Offline tutorial : TypeError: must be Tensor, not numpy.ndarray

ierezell · February 11, 2025, 5:33pm

How severe does this issue affect your experience of using Ray?

High: It blocks me to complete my task.

Hello, following the tutorial for offline data : Working with offline data — Ray 2.42.0 I’m stuck at training where the input is not cast to tensor type.

I checked that observation, action are list of float and reward is a float.

I wanted to be able to use RlLib directly with the ray.data.read_databricks_tables like :

dataset = ray.data.read_databricks_tables(... args ...)
config = (
    BCConfig()
    ...
    .offline_data(input_=dataset, input_schema=schema_for_columns_to_obs_action_rewards) 
    ...
)

However it doesn’t seem possible and it seems okay and relevant to have to convert the data to episodes.

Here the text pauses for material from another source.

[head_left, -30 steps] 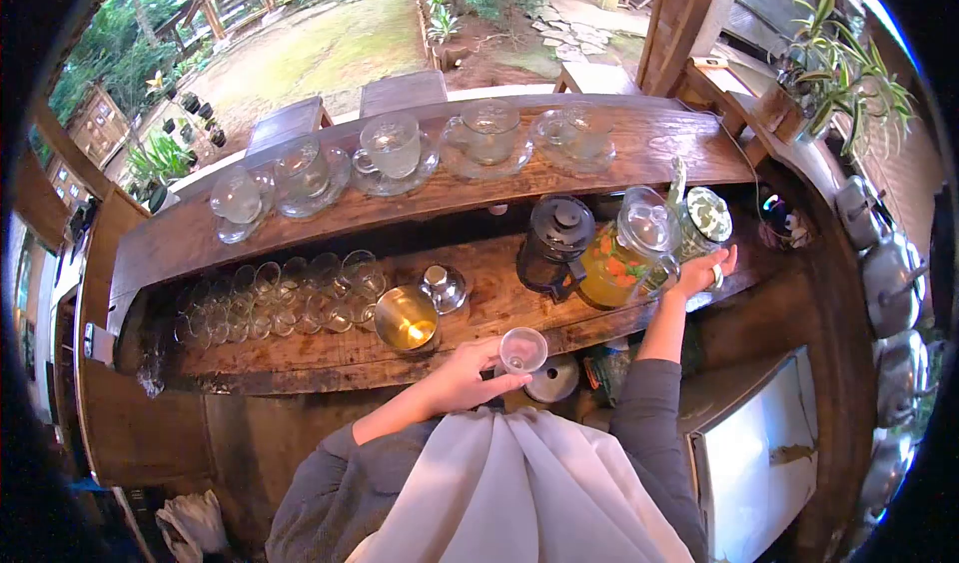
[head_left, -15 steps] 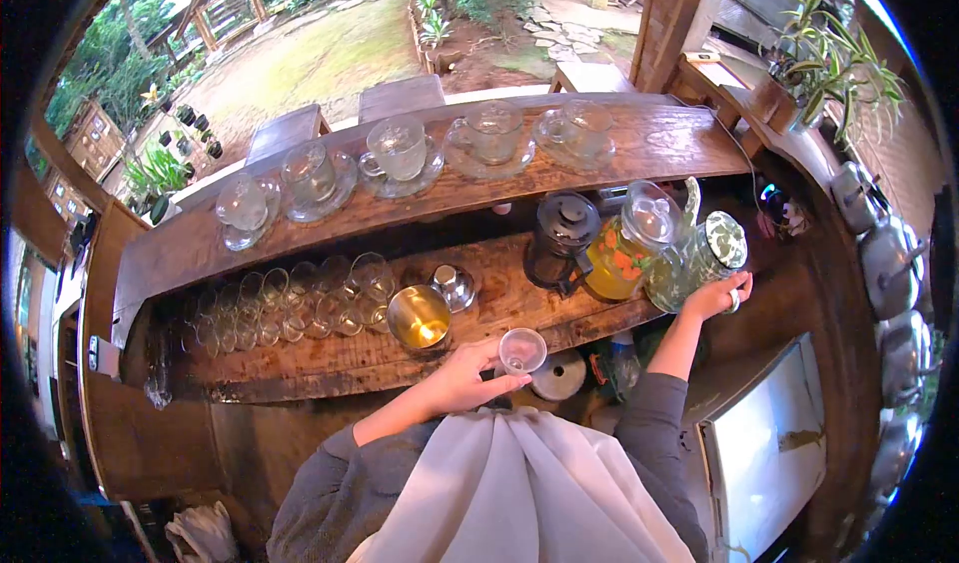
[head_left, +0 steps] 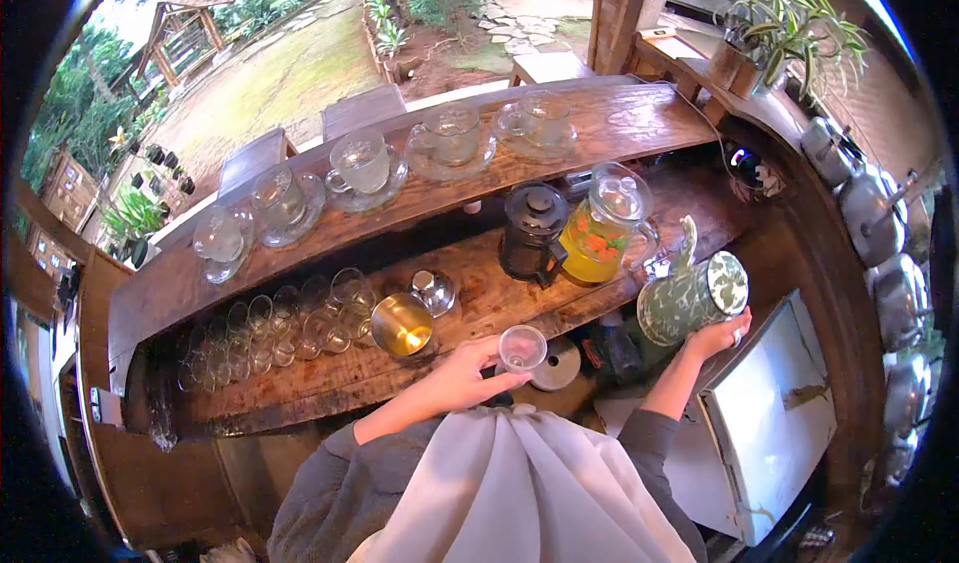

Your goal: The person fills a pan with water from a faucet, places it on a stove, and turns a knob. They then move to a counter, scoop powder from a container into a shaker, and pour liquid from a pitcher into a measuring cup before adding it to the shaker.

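My left hand (head_left: pixel 468 373) is closed around a small clear plastic cup (head_left: pixel 522 349), its mouth facing up; nothing distinct shows inside it. To the right, my right hand (head_left: pixel 717 337) grips a green-and-white mottled enamel teapot (head_left: pixel 679 303) at its handle side, the handle mostly hidden by the fingers. The teapot is lifted off the counter and tilted, with its curved spout (head_left: pixel 687 243) toward the far side. Beyond the teapot stand a glass pitcher (head_left: pixel 599 238) of yellow drink with orange and green pieces and a black French press (head_left: pixel 532 228).
On the lower wooden counter (head_left: pixel 470 313) are a brass-coloured metal cup (head_left: pixel 403 325), a small metal lidded pot (head_left: pixel 434 291) and rows of glasses (head_left: pixel 290 323). Glass cups on saucers (head_left: pixel 366 168) line the upper counter. Metal kettles (head_left: pixel 872 213) stand along the right; a white panel (head_left: pixel 769 418) lies below.
My right hand has raised the teapot off the counter and brought it nearer, clear of the pitcher. The view has shifted slightly; my left hand still holds the cup.
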`<state>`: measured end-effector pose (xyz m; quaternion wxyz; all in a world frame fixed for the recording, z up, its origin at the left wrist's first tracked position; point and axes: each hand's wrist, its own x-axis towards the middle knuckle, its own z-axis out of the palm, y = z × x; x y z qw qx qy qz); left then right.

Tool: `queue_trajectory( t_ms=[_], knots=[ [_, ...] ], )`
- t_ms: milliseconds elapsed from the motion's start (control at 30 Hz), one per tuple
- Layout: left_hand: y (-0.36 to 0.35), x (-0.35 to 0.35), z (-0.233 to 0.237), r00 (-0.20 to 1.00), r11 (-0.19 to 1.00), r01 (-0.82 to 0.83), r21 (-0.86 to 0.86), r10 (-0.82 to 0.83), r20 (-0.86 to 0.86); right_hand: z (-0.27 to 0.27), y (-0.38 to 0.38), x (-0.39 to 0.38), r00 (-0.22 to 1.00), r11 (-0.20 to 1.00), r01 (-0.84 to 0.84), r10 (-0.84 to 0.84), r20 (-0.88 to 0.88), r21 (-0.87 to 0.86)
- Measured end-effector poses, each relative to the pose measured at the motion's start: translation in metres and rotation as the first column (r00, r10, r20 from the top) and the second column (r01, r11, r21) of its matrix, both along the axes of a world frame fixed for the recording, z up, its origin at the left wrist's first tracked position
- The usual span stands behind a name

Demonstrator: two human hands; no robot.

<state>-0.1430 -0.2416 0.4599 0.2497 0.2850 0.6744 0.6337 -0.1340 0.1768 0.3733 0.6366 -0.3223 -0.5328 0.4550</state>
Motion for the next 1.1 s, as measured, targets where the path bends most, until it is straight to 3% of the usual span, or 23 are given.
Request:
queue_trajectory(
  t_ms=[200,267,333,433,500,600,667,767,900,1100],
  knots=[
    [0.0,0.001,0.004,0.998,0.998,0.038,0.049,-0.036,-0.044,0.023,-0.038,0.051,0.992,0.989,-0.118,0.113,-0.059,-0.089],
    [-0.005,0.003,0.006,0.998,0.997,0.047,0.064,-0.044,-0.048,0.043,-0.06,0.065,0.957,0.94,-0.255,0.21,-0.201,-0.229],
    [-0.013,0.005,0.012,0.994,0.999,0.044,0.002,-0.043,-0.102,0.046,-0.067,0.075,0.946,0.934,-0.293,0.252,-0.203,-0.206],
    [-0.029,0.009,0.012,0.992,0.998,0.02,0.06,-0.012,-0.129,0.061,-0.087,0.088,0.937,0.923,-0.345,0.329,-0.116,-0.169],
    [-0.042,0.013,0.02,0.992,0.997,-0.001,0.076,0.011,-0.129,0.083,-0.116,0.087,0.822,0.807,-0.533,0.421,-0.384,-0.256],
    [-0.065,0.02,0.027,0.991,0.996,-0.023,0.082,0.034,-0.126,0.081,-0.13,0.089,0.736,0.724,-0.654,0.541,-0.406,-0.22],
    [-0.082,0.023,0.034,0.963,0.999,-0.026,0.032,0.033,-0.268,0.091,-0.149,0.086,0.69,0.675,-0.708,0.602,-0.401,-0.205],
    [-0.104,0.033,0.047,0.948,0.997,-0.072,0.002,0.069,-0.31,0.096,-0.171,0.078,0.636,0.612,-0.766,0.675,-0.374,-0.198],
    [-0.126,0.044,0.051,0.955,0.981,-0.191,0.046,0.196,-0.223,0.093,-0.197,0.062,0.496,0.457,-0.867,0.749,-0.439,-0.2],
    [-0.154,0.051,0.049,0.905,0.953,-0.304,-0.009,0.285,-0.315,0.116,-0.255,0.041,0.414,0.385,-0.91,0.834,-0.366,-0.153]
  ],
)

So I tried the code bellow.

Versions / Dependencies

Running on
ray : 2.42.0
databricks : DBR 16.0
python : 3.12.3

Reproduction script

import ray
from ray.util.spark import setup_ray_cluster, shutdown_ray_cluster

try:
    shutdown_ray_cluster()
except: 
    pass

ray.shutdown()
setup_ray_cluster(max_worker_nodes=1, num_cpus_per_worker=8)
ray.init()

import gymnasium as gym
import msgpack
import msgpack_numpy as mnp

from collections import defaultdict

from ray.rllib.env.single_agent_episode import SingleAgentEpisode

import os
api_token = dbutils.notebook.entry_point.getDbutils().notebook().getContext().apiToken().get()
os.environ["DATABRICKS_TOKEN"] = api_token

folder_where_to_write = "/Volumes/some/folder/test_ray_convertion"
dataset = ray.data.read_databricks_tables(
    warehouse_id="some_id",
    catalog="some_catalog",
    schema="some_schema",
    query = """
    SELECT 
        some.column AS actions,
        other_column AS obs,
        another_column AS rewards,
        column AS next_obs,
        column AS infos,
        column AS done
    FROM some_table
"""
)

eps_obs = []
eps_actions = []
eps_rewards = []
extra_model_outputs = defaultdict(list)
episodes = []

action_space = Box(low=-1, high=1, shape=(4,), dtype=float)
observation_space = Box(low=0, high=5, shape=(2,), dtype=float)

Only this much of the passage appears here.